[Your instructions]: The answer is to be an exact copy of the lines below running from the line with "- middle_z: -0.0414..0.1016" down to the line with "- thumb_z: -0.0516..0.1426", both ends included, and nothing more.

Start of Records shown

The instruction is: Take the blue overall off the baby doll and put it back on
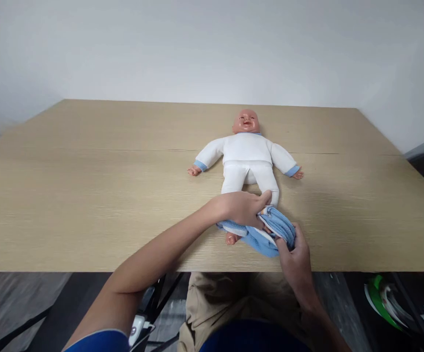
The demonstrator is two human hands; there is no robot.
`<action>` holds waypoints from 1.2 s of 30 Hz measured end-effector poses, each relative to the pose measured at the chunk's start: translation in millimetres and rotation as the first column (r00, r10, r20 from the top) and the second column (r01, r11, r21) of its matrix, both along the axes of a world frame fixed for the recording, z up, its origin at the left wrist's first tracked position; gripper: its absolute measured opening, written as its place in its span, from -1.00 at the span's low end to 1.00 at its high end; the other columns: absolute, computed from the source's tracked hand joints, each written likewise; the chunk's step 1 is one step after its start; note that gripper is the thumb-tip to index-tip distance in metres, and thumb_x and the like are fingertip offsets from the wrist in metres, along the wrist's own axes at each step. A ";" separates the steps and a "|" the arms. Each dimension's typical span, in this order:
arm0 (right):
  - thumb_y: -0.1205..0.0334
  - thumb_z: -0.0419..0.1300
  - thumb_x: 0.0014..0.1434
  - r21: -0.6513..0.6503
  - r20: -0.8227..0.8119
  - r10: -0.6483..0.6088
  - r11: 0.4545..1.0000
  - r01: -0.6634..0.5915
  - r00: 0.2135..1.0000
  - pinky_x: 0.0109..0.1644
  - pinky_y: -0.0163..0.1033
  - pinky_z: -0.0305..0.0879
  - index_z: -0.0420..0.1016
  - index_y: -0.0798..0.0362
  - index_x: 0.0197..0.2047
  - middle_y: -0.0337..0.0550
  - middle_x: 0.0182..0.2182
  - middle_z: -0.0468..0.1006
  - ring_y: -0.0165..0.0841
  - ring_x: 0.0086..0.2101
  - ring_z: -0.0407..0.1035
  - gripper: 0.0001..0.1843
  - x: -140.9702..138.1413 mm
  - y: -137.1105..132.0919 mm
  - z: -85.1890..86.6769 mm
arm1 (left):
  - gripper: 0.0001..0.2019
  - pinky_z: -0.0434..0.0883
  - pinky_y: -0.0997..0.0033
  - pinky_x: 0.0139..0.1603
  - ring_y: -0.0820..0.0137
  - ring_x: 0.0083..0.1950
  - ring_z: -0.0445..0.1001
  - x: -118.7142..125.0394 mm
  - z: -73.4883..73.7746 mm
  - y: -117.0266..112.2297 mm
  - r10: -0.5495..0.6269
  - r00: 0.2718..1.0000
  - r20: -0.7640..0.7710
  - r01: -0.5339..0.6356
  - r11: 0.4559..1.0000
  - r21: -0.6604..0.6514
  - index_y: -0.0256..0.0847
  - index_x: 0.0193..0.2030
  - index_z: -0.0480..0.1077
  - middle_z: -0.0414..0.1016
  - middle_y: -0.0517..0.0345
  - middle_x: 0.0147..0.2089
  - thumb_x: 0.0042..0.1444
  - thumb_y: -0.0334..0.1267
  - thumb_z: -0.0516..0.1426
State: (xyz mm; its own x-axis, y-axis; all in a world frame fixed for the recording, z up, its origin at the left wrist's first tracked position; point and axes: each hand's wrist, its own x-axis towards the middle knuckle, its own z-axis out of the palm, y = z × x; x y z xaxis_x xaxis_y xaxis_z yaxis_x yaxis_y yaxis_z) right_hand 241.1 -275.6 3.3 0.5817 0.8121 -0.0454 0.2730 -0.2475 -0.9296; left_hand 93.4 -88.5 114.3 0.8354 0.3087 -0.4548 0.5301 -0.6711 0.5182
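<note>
The desk is pale wood color, flat, with thin streaks and a long straight seam across it. Low on the left is a smooth blue sleeve, and beside that arm, below the desk, a small white plastic thing with a cord.

The left hand is closed on a blue cloth, which is soft, bumpy and bunched up, with white on its edges. The doll lies on its back with its arms spread wide. Its body is soft and white with blue cuffs, and its round head is shiny and hard-looking. One foot pokes out beside the cloth; the other foot is hidden. The right hand pinches the cloth's right side.

Far right, under the desk, is a round green ring.

A wide stretch of desk runs left of the doll, and a smaller one runs right. The cloth is near the front edge. The back edge almost meets the plain wall.
</note>
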 end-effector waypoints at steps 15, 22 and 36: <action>0.17 0.35 0.14 0.130 -0.165 0.198 0.975 -0.177 0.966 0.00 -0.04 0.57 0.51 -0.03 0.08 -0.11 -0.12 0.70 -0.12 -0.14 0.60 -0.59 15.9 24.8 5.6 | -0.51 0.41 0.27 -0.18 0.28 -0.17 0.49 -25.3 -31.2 5.6 0.227 0.801 0.554 0.024 0.912 -0.409 -0.11 0.09 0.17 0.50 0.16 -0.11 0.13 -0.26 0.32; 0.26 0.40 0.14 0.295 -0.058 0.322 0.910 -0.292 0.945 -0.04 -0.17 0.48 0.45 -0.08 0.09 -0.18 -0.09 0.61 -0.22 -0.12 0.54 -0.55 46.0 55.0 20.4 | -0.47 0.46 0.18 0.11 0.15 0.09 0.53 -30.3 -40.1 2.6 0.234 0.720 0.653 -0.121 0.969 -0.214 -0.16 0.27 0.31 0.53 0.00 0.12 0.19 -0.25 0.33; 0.16 0.47 0.31 0.018 0.436 0.820 0.404 -0.914 0.371 0.31 0.00 0.44 0.59 -0.06 0.05 0.01 0.10 0.51 -0.04 0.19 0.47 -0.71 116.2 111.7 63.8 | -0.38 0.24 -0.20 0.59 -0.15 0.57 0.26 -75.1 -39.1 3.4 0.029 0.773 0.633 -0.172 0.971 0.166 -0.10 0.30 0.47 0.32 -0.20 0.57 0.30 0.24 0.39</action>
State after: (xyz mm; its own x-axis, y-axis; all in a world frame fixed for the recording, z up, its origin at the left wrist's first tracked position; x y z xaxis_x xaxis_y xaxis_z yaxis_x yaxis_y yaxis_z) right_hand 357.3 -163.9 67.0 -0.5194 0.8238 0.2270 0.4782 0.5004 -0.7218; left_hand 18.3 -85.1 75.2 0.8706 0.4314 0.2365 0.2088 -0.7593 0.6163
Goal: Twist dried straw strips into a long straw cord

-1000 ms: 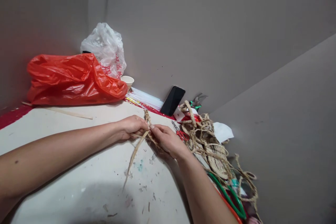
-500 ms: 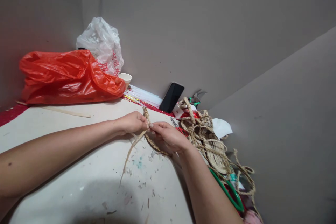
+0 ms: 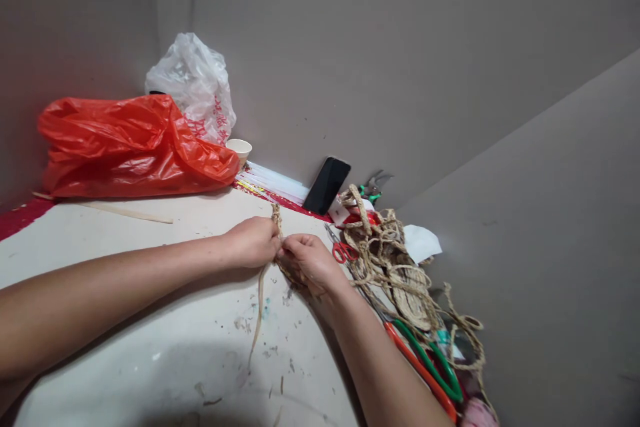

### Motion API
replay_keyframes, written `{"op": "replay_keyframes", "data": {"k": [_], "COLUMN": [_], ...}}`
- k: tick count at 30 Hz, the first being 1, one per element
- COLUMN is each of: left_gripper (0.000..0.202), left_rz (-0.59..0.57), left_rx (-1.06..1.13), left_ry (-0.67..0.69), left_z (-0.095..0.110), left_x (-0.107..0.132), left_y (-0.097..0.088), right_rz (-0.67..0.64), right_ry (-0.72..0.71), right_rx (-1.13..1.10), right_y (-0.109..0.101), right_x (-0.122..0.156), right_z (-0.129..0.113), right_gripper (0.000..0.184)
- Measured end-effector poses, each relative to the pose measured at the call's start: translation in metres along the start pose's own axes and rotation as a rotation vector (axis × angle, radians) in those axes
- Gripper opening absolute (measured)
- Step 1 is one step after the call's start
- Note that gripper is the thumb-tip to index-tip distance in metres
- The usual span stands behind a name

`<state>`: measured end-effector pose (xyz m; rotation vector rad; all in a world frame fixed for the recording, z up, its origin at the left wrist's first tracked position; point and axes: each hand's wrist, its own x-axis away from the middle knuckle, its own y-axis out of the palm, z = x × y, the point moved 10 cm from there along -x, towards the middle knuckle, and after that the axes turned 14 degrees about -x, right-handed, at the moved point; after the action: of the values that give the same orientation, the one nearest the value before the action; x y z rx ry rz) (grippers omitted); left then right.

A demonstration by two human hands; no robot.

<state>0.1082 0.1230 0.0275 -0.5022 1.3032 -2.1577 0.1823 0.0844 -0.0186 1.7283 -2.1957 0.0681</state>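
A tan braided straw cord (image 3: 277, 215) stands up between my two hands, its lower part trailing down behind my right hand. My left hand (image 3: 253, 241) is closed around the braid from the left. My right hand (image 3: 310, 260) pinches at the same spot, its thumb and forefinger against the braid just beside the left fingertips. A loose flat straw strand (image 3: 259, 320) hangs below the left hand onto the white tabletop (image 3: 200, 340). The exact point of the grip is hidden by the fingers.
Right of my right arm lie red-handled scissors (image 3: 344, 252), a heap of braided straw cord (image 3: 410, 293) and tools with green handles (image 3: 440, 367). A phone (image 3: 327, 185) leans at the back. Left stand a red plastic bag (image 3: 135, 147) and a paper cup (image 3: 240, 148).
My left hand has turned over, its back now facing up more. The right hand has shifted slightly left. The loose strand has swung to hang more upright, and the red scissors show more fully.
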Motion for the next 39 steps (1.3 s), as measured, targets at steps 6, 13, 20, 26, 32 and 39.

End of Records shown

[Written answer]:
  - middle_z: -0.0414..0.1016
  - middle_y: -0.0517..0.0345
  - middle_x: 0.0147..0.2089
  - thumb_x: 0.0042..0.1444
  - thumb_y: -0.0334..0.1267
  - thumb_z: -0.0516..0.1426

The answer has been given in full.